**YOUR GOAL**
Exclude the pictures, and otherwise reproduce the data in full.

**STORED DATA**
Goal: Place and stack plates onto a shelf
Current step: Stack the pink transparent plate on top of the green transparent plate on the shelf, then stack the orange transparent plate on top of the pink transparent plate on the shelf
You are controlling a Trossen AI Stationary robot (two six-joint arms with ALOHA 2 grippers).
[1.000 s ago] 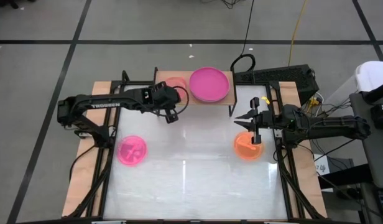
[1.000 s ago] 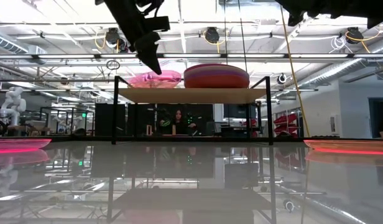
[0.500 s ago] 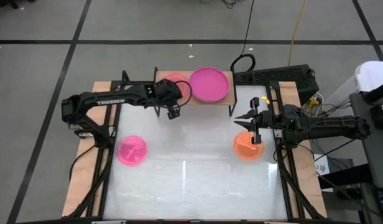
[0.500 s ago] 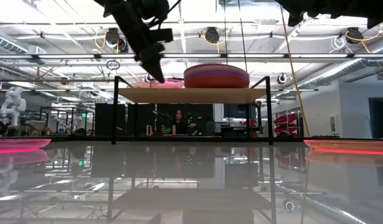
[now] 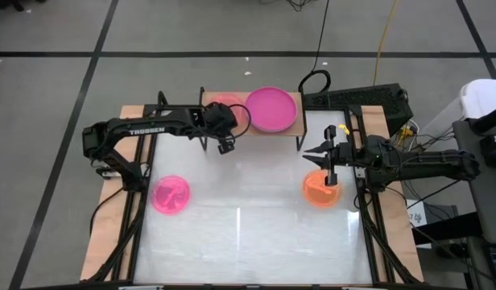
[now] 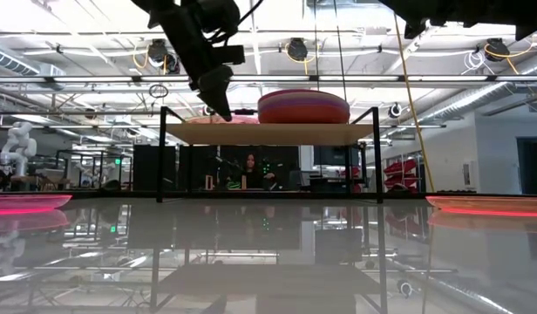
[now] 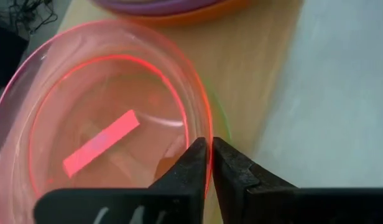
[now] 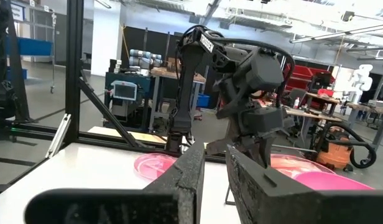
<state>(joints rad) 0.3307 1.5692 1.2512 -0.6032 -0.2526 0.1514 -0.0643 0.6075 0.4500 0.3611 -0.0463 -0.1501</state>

**SOLUTION TO THIS TASK**
Goal: Place and stack plates onto a shelf
Current step: Stack the pink transparent plate on top of the green transparent plate on the shelf, then stack the orange transparent plate on top of the pink transparent plate on the shelf
You are controlling a Trossen AI Stationary robot (two six-joint arms with ALOHA 2 grippers).
[1.000 s ago] 
[1.000 s ago] 
[0.500 s ago] 
[0.500 s ago] 
[now] 
[now] 
[now] 
[now] 
<state>(joints rad) 0.3307 1.5692 1.2512 -0.6032 -0.2526 0.1514 -0.0643 0.6075 0.4500 0.3611 -0.0463 -0.1501</state>

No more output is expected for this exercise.